Question qui sert d’épigraphe au nouveau roman de Hélène Gestern, dont il est hors de doute qu’elle est l’une des plus prenantes et démonstratives plumes de la littérature française. Dès le titre : Atelier 4, le lecteur pressent que l’auteure va lui ouvrir la porte d’un local artisanal, ou celle d’un établissement industriel. Il ne lui faudra que quelques pages pour savoir qu’il est entré dans une usine de papier écocertifié, et qu’une jeune femme qui y travaille comme chimiste est trouvée morte, la nuit, dans une des zones les plus sécurisées.
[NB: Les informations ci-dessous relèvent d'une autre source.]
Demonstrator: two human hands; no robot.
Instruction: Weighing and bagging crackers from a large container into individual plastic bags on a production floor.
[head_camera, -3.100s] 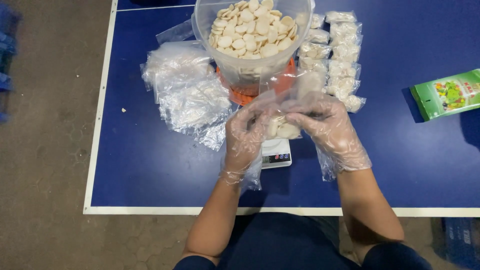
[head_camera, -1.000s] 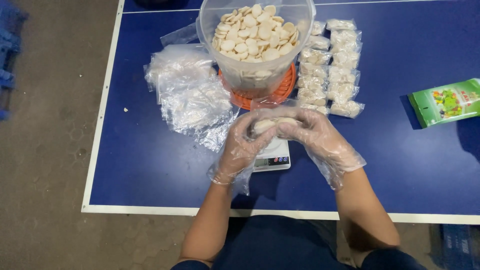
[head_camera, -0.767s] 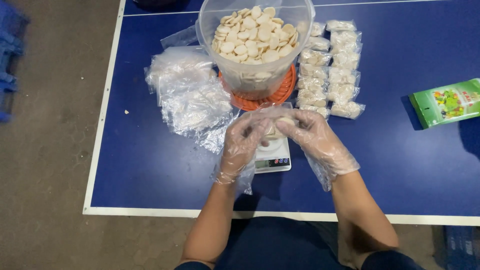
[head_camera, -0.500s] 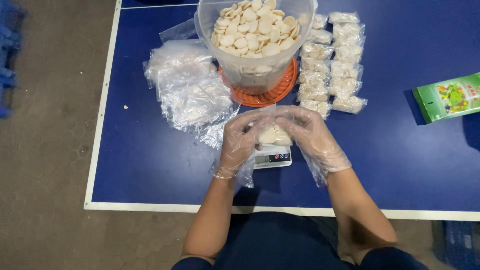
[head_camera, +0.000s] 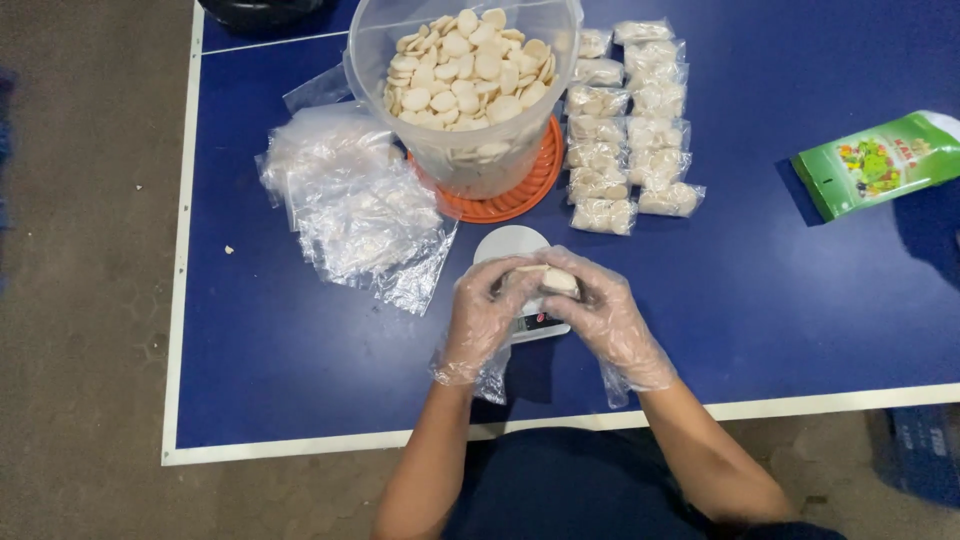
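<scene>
Head view: the left hand (head_camera: 487, 312) and the right hand (head_camera: 607, 318), both in thin clear disposable gloves, meet over a small white scale (head_camera: 517, 268) that stands on the blue worktop (head_camera: 760, 300). Both hands are closed around a small clear packet of pale wafers (head_camera: 545, 281), fingertips pinching it from either side, directly above the scale's near end; whether the packet touches the platform cannot be told. Beyond the scale, an orange round lid (head_camera: 528, 185) lies flat with a clear plastic tub (head_camera: 470, 90) standing upright on it, filled with pale round wafers. Left of the scale, close by, lies a loose heap of empty clear bags (head_camera: 350, 200), crumpled and overlapping. Beyond the scale and to its right, beside the tub, filled packets (head_camera: 628, 120) lie in two rows, touching one another. Well to the right of the scale lies a green printed pouch (head_camera: 880, 162), flat and angled. The worktop's near edge carries a white border line (head_camera: 800, 405). Left of the worktop is grey floor (head_camera: 80, 300).
</scene>
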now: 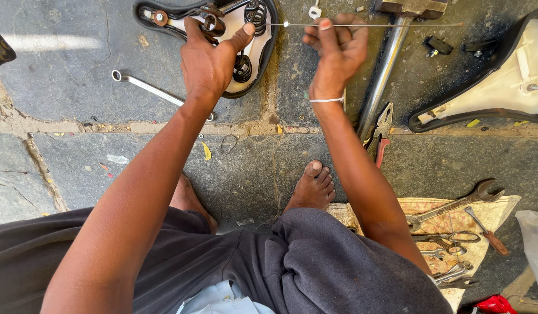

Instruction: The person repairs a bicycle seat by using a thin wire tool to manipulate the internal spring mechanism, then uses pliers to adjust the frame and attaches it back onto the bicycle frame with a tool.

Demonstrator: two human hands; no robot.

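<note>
Head view looks straight down at a person squatting on stone paving, both hands busy at an upturned bicycle saddle (254,58) with its springs and metal frame showing. The left hand (208,61) is pressed flat-ish on the saddle's underside, thumb stretched out over the spring end, fingers curled down onto the frame, so it's more of a steadying hold than a pinch. The right hand (337,49) sits just to the right of the saddle, fingers closed tight around a thin metal rod (373,25) that runs sideways, its left tip reaching toward the saddle's edge and the rest sticking out right. As for progress, it looks like early-to-middle going: the saddle is stripped to its bare underside, the rod isn't seated in anything yet as far as can be seen, and whether it's touching the saddle is hard to tell. Left of the saddle lies a ring spanner (149,88); to its right there's a chrome tube (382,75), red-handled pliers (380,136) and a second upturned saddle (501,81) with loose bits near it. Farther right and toward the person, a cloth (504,210) holds a big open-end spanner (455,204) and more tools, so plenty seems left to do.
</note>
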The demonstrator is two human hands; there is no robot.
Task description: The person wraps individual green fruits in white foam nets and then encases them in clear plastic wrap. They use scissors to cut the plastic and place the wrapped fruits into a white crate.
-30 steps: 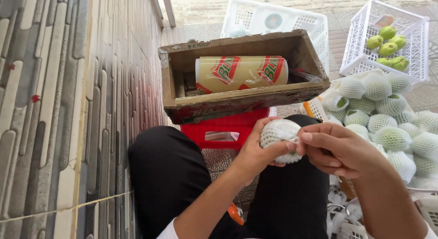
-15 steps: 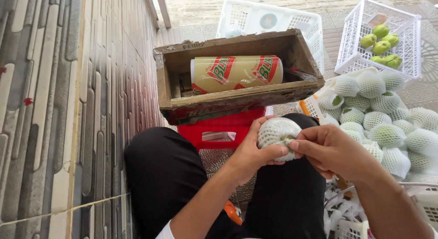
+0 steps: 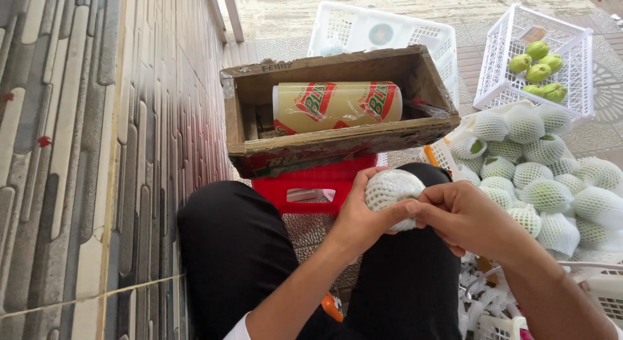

Décès accidentel ? Suicide ? Assassinat ?, s’interroge la sœur de la défunte, fermement décidée à « ébranler le mur du silence » d’une entreprise qui pourrait fuir ses responsabilités. Résolue aussi à enquêter sur la vie de sa jeune sœur, au risque d’y trouver des informations contradictoires.
Un univers impitoyable
Hélène Gestern n’en est pas à sa première énigme, élucidée non pas par un enquêteur professionnel, mais par un personnage fictif qu’il soit à la recherche d’un père biologique, d’un VRP, disparu sans laisser de trace, ou encore d’une mère dont ne reste qu’une photographie, retrouvée dans des papiers de famille. Mais ce roman ne va pas porter chance à l’auteure parce qu’il est son treizième, il va la conduire vers un brillant succès de librairie, parce qu’il est le plus socialement captivant, et qu’il nous conduit dans l’univers, parfois impitoyable, du travail, où la main-d’œuvre est trop souvent soumise à des conditions physiques et morales intolérables, et à la perte de la dignité humaine.